======== DATASET EXTRACT ========

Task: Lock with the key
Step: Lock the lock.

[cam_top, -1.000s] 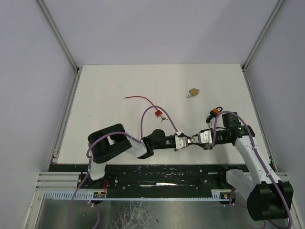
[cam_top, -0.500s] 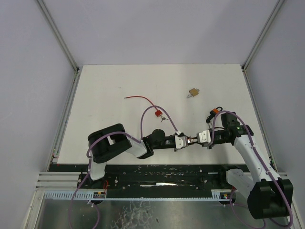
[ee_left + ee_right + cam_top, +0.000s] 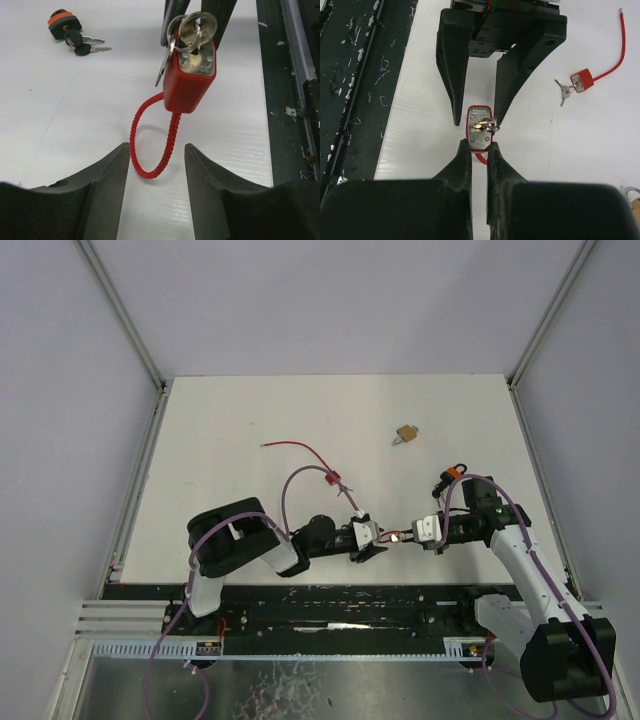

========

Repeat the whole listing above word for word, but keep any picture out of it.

COMPLETED EXERCISE:
Task: Lock with the key
Step: Lock the lock.

[cam_top, -1.000s] 
[cam_top, -0.500s] 
[ee_left + ee_right + cam_top, +0.000s] 

Nothing else remains for the exercise.